▸ Problem requirements
How many lines in the data below include the word "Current"? State the number alone.
[Supplied data — start]
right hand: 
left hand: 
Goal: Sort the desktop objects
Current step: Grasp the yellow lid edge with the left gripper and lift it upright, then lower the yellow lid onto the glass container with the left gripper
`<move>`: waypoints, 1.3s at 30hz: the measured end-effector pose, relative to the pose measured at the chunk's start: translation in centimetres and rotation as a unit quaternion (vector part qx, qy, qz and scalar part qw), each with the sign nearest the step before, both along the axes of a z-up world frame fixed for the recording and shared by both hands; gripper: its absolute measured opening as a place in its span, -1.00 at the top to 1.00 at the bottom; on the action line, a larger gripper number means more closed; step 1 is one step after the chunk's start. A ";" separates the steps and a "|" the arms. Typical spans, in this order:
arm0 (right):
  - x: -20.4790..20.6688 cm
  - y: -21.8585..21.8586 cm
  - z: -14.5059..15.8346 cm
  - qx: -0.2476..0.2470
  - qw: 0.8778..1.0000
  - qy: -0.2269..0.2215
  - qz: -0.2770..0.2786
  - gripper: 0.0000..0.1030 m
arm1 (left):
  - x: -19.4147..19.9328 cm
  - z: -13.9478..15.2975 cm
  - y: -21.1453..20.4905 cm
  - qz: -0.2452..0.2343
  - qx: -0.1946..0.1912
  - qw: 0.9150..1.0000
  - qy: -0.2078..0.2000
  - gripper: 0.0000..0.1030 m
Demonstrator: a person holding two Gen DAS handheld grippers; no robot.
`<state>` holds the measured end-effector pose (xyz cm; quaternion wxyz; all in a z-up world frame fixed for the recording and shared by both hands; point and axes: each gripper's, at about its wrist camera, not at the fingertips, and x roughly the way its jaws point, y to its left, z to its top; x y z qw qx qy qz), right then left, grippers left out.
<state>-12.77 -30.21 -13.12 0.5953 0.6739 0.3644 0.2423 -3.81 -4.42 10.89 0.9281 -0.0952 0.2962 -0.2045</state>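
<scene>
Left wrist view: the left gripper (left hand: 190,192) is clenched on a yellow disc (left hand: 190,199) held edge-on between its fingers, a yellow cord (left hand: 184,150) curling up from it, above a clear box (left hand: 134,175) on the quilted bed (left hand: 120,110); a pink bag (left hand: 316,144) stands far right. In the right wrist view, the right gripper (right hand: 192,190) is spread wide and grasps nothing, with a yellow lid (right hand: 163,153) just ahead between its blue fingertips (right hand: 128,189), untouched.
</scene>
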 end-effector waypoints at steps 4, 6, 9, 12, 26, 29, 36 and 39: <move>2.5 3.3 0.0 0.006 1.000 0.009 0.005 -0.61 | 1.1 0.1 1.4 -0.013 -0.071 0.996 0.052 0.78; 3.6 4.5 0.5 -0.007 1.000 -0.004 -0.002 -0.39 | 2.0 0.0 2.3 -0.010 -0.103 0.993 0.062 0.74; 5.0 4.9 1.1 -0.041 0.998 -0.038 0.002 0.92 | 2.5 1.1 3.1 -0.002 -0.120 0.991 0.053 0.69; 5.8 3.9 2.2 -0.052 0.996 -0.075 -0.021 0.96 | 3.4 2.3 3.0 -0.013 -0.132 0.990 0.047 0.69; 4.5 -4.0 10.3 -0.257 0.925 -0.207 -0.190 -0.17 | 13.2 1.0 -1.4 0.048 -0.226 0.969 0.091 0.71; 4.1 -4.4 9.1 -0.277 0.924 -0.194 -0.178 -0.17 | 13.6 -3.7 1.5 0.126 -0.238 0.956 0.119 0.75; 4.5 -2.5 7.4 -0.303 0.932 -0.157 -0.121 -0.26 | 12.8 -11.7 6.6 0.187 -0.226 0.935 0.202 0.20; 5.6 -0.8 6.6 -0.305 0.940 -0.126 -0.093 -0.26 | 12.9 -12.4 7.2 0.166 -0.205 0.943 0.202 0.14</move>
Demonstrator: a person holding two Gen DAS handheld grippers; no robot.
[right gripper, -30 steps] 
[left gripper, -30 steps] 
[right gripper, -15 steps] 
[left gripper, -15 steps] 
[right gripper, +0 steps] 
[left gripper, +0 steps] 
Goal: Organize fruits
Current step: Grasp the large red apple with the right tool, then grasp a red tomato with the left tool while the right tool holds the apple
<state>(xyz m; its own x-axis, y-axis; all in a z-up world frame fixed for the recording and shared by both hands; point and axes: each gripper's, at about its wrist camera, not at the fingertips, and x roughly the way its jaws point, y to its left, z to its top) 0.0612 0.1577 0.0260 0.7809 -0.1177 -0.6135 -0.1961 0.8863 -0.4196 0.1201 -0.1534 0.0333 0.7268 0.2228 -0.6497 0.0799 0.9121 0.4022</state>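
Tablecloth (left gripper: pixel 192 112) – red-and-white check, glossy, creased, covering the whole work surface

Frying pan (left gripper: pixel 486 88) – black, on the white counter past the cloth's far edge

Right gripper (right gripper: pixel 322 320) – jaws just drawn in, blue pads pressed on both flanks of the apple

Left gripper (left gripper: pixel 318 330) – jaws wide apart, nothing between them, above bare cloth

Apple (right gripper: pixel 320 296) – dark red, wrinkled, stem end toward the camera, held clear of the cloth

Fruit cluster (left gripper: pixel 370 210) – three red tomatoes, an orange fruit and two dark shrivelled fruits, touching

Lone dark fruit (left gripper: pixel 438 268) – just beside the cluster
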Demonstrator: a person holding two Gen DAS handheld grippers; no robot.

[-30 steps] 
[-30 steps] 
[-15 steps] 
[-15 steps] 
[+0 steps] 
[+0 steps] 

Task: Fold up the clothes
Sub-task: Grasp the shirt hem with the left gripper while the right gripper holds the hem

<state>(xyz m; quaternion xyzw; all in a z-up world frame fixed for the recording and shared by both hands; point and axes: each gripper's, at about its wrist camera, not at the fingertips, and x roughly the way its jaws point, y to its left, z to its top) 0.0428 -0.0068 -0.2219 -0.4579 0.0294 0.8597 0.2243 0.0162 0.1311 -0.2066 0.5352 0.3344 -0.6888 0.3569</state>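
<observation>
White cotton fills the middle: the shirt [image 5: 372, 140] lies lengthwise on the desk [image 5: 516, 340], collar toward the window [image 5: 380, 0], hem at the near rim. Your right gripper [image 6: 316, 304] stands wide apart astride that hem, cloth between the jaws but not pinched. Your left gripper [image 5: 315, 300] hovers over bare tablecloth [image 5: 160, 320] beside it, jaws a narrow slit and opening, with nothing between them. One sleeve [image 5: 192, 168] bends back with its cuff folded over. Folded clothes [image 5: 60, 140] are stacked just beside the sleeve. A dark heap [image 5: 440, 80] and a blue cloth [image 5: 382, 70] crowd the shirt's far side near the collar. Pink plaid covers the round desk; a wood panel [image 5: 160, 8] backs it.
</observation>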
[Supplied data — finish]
▸ Answer space
2